◆ **What the task requires**: Without the images, repeat every line of the listing exactly.

◆ **Source data**:
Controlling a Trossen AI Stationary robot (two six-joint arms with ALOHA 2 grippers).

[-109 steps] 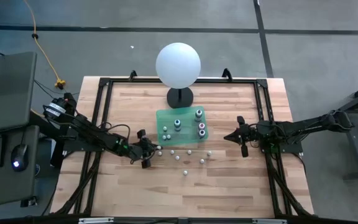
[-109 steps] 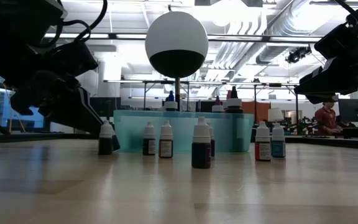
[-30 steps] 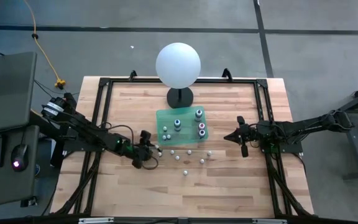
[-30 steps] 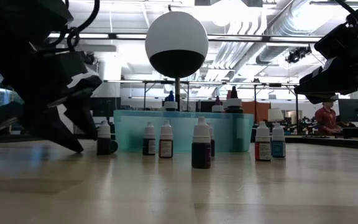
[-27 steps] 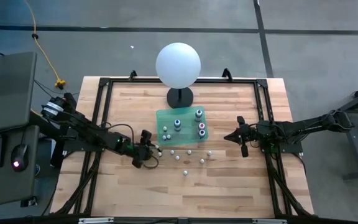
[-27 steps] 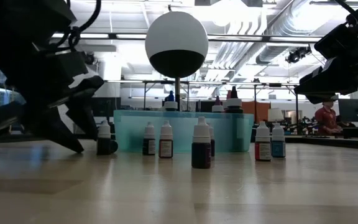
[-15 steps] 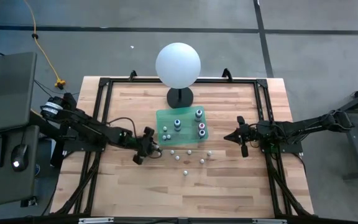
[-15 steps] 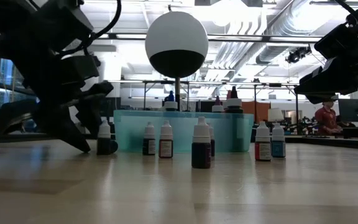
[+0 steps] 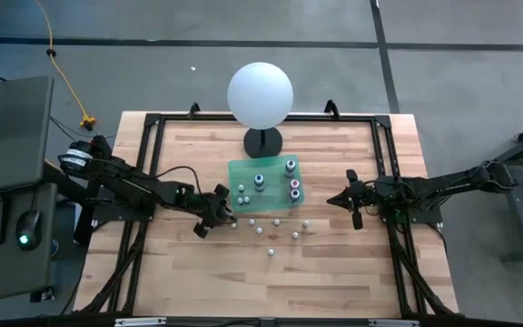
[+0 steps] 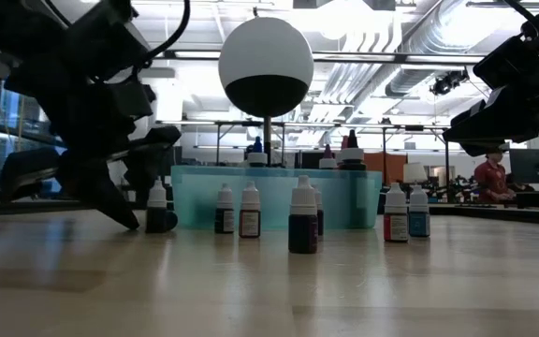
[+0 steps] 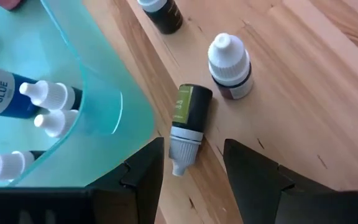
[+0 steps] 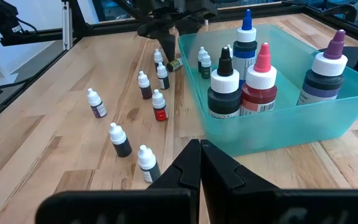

◆ **Result of the exercise**:
Controlling a Trossen AI Stationary robot (two six-joint arms with ALOHA 2 grippers).

[-109 steps] 
[-109 steps] 
[-30 steps] 
[-30 steps] 
[-27 steps] 
[-27 steps] 
[-15 steps] 
[-15 steps] 
[+0 steps] 
[+0 steps] 
[+0 steps] 
[+0 steps] 

Nothing further remains for this exercise.